Of the lines in the listing below, count those containing "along". Provide the count and nothing else.

───── SOURCE DATA ─────

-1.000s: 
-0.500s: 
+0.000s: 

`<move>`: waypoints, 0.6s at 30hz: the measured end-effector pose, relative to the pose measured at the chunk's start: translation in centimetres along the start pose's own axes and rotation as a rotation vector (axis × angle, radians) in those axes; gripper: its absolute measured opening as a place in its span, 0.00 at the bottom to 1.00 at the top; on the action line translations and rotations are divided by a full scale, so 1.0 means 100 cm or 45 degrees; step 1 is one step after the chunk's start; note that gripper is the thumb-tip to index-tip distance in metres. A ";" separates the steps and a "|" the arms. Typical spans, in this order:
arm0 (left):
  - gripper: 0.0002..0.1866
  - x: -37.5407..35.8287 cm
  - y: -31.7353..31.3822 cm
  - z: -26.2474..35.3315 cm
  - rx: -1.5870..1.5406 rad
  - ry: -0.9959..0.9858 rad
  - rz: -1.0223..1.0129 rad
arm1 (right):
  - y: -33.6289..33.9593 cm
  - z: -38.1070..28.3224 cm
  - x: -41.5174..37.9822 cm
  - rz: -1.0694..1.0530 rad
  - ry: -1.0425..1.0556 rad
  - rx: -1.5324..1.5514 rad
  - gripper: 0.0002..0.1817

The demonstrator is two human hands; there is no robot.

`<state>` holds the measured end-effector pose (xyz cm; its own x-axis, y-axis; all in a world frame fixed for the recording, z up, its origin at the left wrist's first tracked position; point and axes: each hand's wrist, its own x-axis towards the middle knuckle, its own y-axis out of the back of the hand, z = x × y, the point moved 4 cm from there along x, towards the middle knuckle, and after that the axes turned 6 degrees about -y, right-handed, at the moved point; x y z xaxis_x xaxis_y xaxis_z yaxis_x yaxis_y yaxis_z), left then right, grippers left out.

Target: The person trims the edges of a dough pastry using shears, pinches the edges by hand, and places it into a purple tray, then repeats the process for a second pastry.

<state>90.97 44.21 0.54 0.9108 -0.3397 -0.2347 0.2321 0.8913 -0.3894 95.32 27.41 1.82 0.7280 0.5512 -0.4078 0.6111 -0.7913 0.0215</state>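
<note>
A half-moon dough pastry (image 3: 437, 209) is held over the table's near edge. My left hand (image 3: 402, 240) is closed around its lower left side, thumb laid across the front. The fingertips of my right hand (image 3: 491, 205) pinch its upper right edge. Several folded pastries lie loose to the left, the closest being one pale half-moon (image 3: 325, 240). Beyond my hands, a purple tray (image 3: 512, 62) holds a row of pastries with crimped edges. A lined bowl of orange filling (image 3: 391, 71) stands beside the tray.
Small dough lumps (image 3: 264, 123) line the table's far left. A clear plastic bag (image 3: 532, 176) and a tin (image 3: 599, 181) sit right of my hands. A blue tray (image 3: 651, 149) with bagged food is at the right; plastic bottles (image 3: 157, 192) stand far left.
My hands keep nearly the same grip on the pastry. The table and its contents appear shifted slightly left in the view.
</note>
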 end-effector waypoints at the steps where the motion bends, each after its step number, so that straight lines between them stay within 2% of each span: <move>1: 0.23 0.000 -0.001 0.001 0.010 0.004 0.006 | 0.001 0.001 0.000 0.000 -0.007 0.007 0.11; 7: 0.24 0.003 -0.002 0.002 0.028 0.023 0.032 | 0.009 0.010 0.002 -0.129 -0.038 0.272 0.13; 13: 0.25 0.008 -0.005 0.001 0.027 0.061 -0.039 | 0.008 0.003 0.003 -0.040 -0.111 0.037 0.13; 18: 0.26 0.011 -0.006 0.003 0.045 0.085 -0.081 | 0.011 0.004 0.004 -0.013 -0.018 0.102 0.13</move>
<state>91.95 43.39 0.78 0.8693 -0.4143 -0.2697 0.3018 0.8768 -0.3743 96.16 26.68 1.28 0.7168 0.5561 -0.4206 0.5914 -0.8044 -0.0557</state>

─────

> _RESULT FOR THIS TASK_:
2